Exercise :: From the entries below, please output exactly the lines starting at the one containing "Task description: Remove" and ending at the one containing "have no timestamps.", both included.
Source records Block Start
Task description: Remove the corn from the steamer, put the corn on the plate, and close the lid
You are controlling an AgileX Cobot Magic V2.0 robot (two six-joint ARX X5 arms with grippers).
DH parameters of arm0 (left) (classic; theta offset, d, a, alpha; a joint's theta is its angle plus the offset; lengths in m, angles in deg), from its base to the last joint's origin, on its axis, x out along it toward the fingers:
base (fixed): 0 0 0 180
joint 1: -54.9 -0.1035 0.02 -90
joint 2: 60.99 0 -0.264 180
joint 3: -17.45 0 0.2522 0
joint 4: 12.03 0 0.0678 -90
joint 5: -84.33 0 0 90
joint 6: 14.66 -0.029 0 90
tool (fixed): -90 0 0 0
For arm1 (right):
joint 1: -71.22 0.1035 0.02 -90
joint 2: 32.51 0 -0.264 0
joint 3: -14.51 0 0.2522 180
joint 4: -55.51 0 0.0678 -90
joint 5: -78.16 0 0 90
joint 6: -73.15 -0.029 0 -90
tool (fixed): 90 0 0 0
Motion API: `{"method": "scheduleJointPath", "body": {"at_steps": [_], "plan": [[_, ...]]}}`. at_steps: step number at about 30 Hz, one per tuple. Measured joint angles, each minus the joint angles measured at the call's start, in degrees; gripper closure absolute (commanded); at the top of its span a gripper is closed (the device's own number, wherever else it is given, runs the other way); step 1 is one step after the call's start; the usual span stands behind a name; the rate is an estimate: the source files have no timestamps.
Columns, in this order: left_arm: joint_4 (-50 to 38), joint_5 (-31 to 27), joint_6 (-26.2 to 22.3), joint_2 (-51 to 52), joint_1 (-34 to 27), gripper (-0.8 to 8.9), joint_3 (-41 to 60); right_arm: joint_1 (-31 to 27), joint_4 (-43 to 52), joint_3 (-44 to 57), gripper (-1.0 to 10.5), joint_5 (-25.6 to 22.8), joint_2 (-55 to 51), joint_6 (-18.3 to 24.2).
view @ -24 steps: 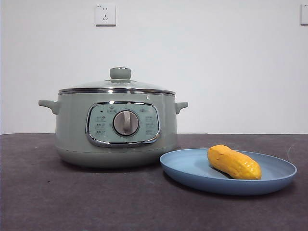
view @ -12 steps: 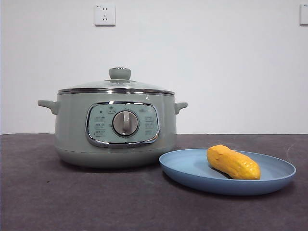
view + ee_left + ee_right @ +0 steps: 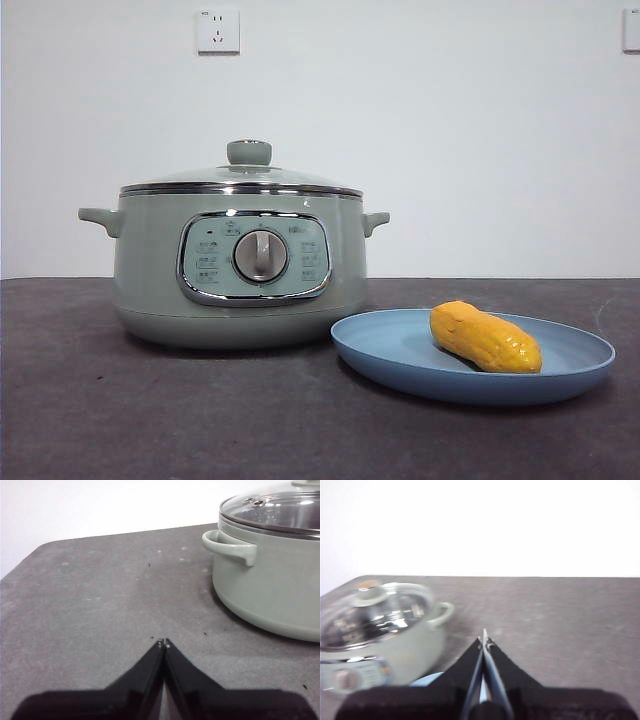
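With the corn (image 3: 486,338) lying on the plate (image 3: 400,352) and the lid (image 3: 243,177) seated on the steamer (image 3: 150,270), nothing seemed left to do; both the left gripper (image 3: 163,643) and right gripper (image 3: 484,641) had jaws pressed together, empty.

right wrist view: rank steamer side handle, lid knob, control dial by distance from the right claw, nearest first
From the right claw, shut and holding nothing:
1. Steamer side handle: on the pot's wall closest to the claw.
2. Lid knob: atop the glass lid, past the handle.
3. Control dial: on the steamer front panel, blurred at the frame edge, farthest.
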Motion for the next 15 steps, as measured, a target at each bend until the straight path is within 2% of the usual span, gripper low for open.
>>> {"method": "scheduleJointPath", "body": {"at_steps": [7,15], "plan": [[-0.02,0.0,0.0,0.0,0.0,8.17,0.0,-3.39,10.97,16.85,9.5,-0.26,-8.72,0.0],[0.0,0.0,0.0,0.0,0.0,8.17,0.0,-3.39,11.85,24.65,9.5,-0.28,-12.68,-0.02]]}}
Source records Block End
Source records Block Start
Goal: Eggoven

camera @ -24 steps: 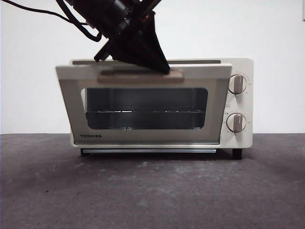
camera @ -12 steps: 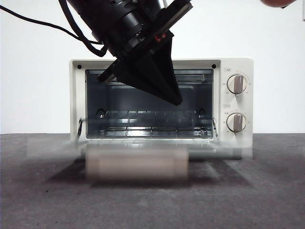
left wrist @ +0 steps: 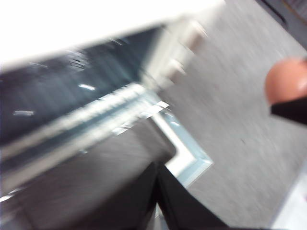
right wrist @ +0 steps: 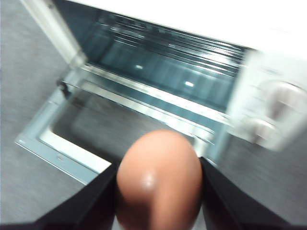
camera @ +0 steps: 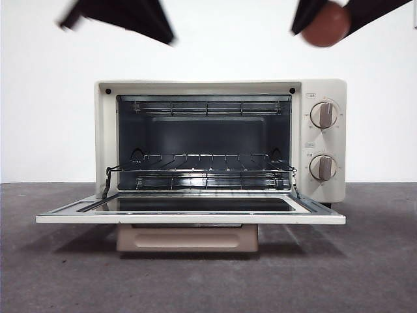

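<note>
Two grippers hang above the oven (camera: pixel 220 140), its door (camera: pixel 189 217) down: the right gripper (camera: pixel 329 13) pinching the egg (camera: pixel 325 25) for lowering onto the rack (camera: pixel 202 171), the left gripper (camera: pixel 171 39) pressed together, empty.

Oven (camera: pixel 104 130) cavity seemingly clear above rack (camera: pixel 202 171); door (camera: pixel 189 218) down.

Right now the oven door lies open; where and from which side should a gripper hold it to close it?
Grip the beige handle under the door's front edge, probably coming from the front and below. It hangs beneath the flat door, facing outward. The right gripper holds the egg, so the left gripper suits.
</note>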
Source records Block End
Task solution ::
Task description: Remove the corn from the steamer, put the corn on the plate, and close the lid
You are controlling an AgileX Cobot Magic V2.0 robot (two six-joint ARX X5 arms with grippers).
DH parameters of arm0 (left) (classic; theta offset, d, a, alpha; a joint's theta is its angle plus the offset; lengths in m, angles in deg), from its base to the last joint's origin, on its axis, x out along it toward the fingers:
base (fixed): 0 0 0 180
joint 1: -54.9 -0.1035 0.02 -90
joint 2: 60.99 0 -0.264 180
joint 3: -17.45 0 0.2522 0
joint 4: 12.03 0 0.0678 -90
joint 5: -84.33 0 0 90
joint 6: 14.66 -0.029 0 90
tool (fixed): -90 0 0 0
For arm1 (right):
joint 1: -71.22 0.1035 0.02 -90
joint 2: 32.51 0 -0.264 0
joint 3: -14.51 0 0.2522 180
joint 4: -55.51 0 0.0678 -90
joint 5: -78.16 0 0 90
joint 6: -73.15 -0.029 0 -90
tool (fixed): 90 0 0 0
Motion API: `{"method": "scheduleJointPath", "body": {"at_steps": [_], "plan": [[_, ...]]}}`. at_steps: step number at about 30 Hz, one per tuple. Measured joint angles, each minus the joint angles measured at the call's start, in degrees; gripper closure absolute (commanded); at the top of its span a gripper is closed (the device's own number, wherever else it is given, runs the other way); step 1 is one step after the call's start; the usual span stands behind a name; the rate is an estimate: the source files have no timestamps.

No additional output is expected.